The more immediate calendar: July 23–24, 2026, the FDA's Pharmacy Compounding Advisory Committee meets to vote on whether BPC-157, TB-500, MOTS-c, KPV, Semax, Epitalon, and DSIP should be added to the 503A Bulk Drug Substances List. This is a separate proceeding — but it shows the FDA is simultaneously tightening its grip on GLP-1 compounding while potentially opening a formal legal pathway for certain research peptides.

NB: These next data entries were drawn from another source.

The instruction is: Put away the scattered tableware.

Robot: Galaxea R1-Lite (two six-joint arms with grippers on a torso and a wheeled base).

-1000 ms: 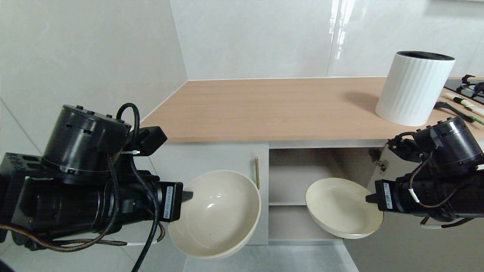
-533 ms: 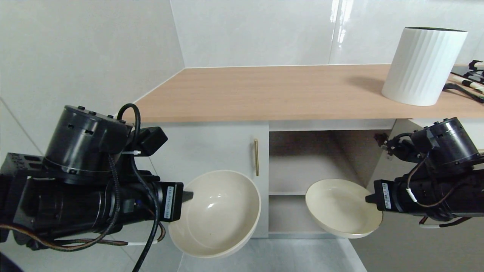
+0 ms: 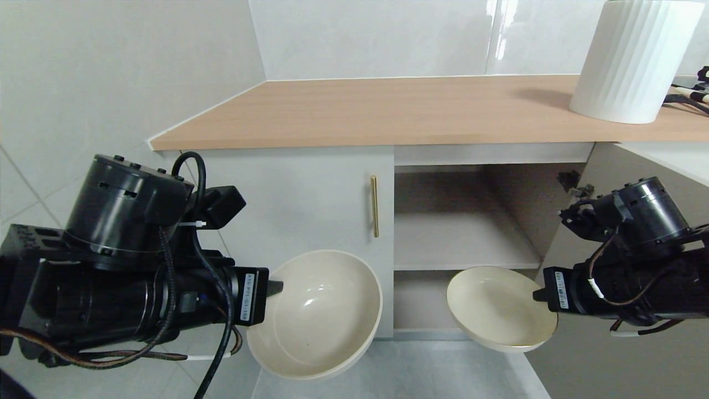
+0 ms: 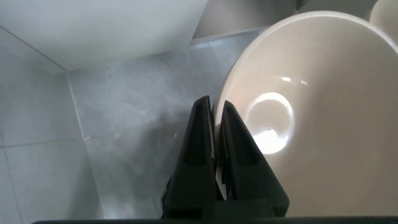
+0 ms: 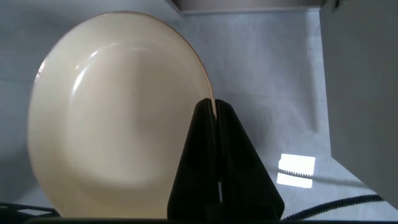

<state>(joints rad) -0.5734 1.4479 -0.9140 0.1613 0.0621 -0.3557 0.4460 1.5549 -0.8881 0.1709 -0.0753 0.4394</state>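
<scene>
**Student:** What room and surfaces appear in the head view?

**Instructor:** Pale tiled walls [image 3: 138, 66] meet in a corner behind a wood-grain counter [image 3: 388, 111]. Below it is a grey cabinet [image 3: 299, 188]: its left door is closed and its right compartment [image 3: 460, 221] stands open, showing one shelf [image 3: 465, 249]. A grey floor [image 3: 410, 371] lies beneath. A white ribbed container [image 3: 631, 61] stands upright at the counter's far right, with some utensils [image 3: 689, 94] just beside it, too small to identify.

**Student:** Where is the tableware relative to each gripper?

**Instructor:** The deep bowl [image 3: 321, 316] hangs off the floor in front of the closed door's lower part, tilted with its hollow towards the camera. The left gripper [image 3: 275, 287] is pressed together on the bowl's rim, one finger inside and one outside, as the left wrist view confirms. The shallow dish [image 3: 498, 310] hangs before the open compartment, below shelf level, similarly tilted. The right gripper [image 3: 536, 293] pinches its rim in the same way. The two pieces are well apart.

**Student:** What about smaller details and writing?

**Instructor:** A slim brass handle [image 3: 374, 206] runs upright on the closed door. A white sticker [image 3: 247, 296] sits behind the left gripper and another [image 3: 560, 289] behind the right, their print too small to read.
</scene>
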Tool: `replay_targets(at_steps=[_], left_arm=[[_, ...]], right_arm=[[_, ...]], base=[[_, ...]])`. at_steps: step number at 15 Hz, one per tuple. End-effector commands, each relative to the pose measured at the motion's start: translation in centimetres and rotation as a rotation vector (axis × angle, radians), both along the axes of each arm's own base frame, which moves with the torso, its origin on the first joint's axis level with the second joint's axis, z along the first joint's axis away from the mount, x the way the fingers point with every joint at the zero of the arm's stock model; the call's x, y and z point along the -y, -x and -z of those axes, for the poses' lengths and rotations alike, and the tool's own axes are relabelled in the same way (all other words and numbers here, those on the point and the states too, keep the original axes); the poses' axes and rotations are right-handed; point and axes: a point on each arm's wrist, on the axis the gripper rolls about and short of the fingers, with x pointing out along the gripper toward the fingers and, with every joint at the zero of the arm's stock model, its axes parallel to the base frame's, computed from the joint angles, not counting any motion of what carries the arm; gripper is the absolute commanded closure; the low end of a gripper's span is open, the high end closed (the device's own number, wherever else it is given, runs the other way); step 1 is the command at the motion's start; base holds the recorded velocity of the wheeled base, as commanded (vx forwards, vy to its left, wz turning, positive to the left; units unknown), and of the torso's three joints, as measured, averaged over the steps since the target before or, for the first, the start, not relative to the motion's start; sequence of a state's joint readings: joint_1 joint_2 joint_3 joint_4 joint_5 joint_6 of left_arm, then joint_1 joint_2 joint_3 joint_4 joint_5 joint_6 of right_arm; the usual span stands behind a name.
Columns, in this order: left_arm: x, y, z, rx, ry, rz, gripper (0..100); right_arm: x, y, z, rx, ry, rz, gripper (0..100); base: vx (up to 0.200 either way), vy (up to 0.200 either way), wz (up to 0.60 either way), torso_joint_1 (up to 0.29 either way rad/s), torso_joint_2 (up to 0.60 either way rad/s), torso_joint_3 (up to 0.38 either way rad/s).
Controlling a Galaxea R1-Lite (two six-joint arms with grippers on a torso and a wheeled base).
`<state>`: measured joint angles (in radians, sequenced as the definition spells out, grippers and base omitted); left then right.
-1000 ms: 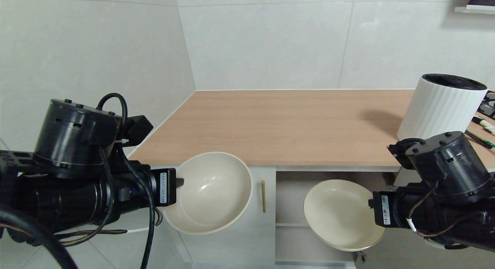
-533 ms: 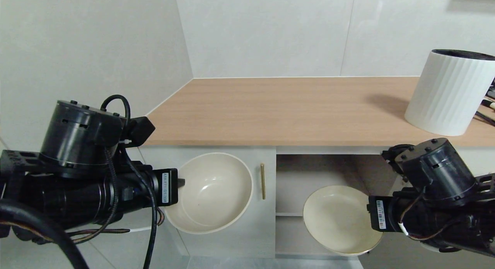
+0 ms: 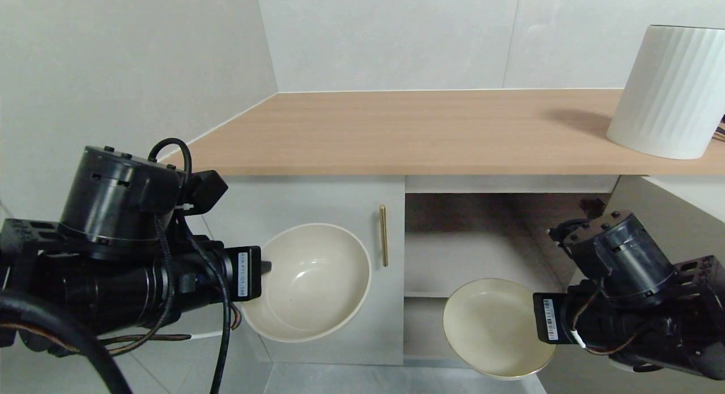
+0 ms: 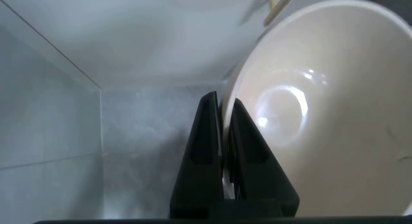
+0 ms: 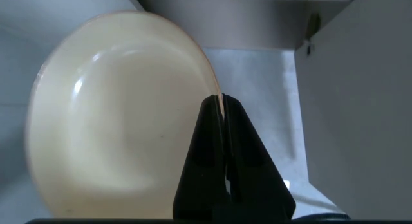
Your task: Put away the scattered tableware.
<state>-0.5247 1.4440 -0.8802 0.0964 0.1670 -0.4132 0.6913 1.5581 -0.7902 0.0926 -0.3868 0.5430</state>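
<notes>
A deep cream bowl [image 3: 308, 281] hangs in front of the closed left cabinet door, below the counter. My left gripper [image 3: 265, 266] is shut on its near rim. In the left wrist view the fingers [image 4: 207, 127] pinch the bowl [image 4: 322, 114] at its edge. A shallow cream plate [image 3: 493, 326] is held by its rim in my right gripper [image 3: 538, 323], which is shut on it. The plate hangs in front of the open right cabinet compartment, about level with the inner shelf. The right wrist view shows the plate [image 5: 122, 114] clamped in that gripper [image 5: 222, 108].
The wooden counter [image 3: 425, 128] carries a white ribbed container [image 3: 668, 88] at its right end. The left cabinet door has a brass handle [image 3: 383, 235]. The right compartment stands open with a shelf [image 3: 436, 295], its door [image 3: 668, 213] swung out on the right.
The head view has sunk, so the counter sits higher in the picture. Both arms came down with it, bowl and plate still held; the plate is now level with the cabinet shelf.
</notes>
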Motion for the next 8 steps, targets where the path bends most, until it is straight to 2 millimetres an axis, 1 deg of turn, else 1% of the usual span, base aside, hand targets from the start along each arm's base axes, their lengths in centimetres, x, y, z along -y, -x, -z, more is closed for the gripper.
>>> replay_targets(at_steps=[1, 2, 3, 4, 7, 8], left_arm=[[0.02, -0.05, 0.05, -0.002, -0.002, 0.0, 100], [0.01, -0.02, 0.02, -0.001, -0.001, 0.0, 100], [0.02, -0.05, 0.05, -0.002, -0.002, 0.0, 100], [0.03, -0.04, 0.05, -0.002, -0.001, 0.001, 100], [0.07, -0.13, 0.16, -0.006, -0.003, 0.001, 100], [0.12, -0.2, 0.18, -0.006, -0.003, 0.001, 100]], right_arm=[[-0.2, -0.22, 0.5, -0.017, 0.013, 0.0, 100], [-0.23, -0.26, 0.58, -0.019, 0.014, 0.0, 100], [-0.26, -0.3, 0.65, -0.022, 0.016, 0.0, 100], [-0.26, -0.3, 0.65, -0.022, 0.016, 0.0, 100], [-0.21, -0.23, 0.7, -0.025, 0.019, -0.002, 100], [-0.44, -0.49, 0.71, -0.033, 0.009, -0.018, 100]], base=[[0.0, 0.0, 0.0, -0.041, 0.44, 0.369], [0.0, 0.0, 0.0, -0.041, 0.43, 0.398], [0.0, 0.0, 0.0, -0.027, 0.3, 0.271], [0.0, 0.0, 0.0, -0.022, 0.18, 0.149], [0.0, 0.0, 0.0, -0.005, 0.06, 0.042], [0.0, 0.0, 0.0, 0.0, 0.0, 0.0]])
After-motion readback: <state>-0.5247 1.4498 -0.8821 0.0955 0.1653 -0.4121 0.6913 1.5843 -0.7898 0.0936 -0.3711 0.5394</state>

What This Means for the Research Community
The GLP-1 compounding landscape as it existed from 2022 to 2025 is not coming back. Enforcement infrastructure is now fully in place: warning letters, pharmacy license revocations, civil lawsuits from Eli Lilly and Novo Nordisk, criminal referrals, and state AG investigations. Peptide Sciences (990,000 monthly visits) shut down March 6, 2026 with no warning — one of at least 8 major vendor closures since mid-2025. The crackdown that began targeting GLP-1 compounders swept the broader research peptide grey market along with it.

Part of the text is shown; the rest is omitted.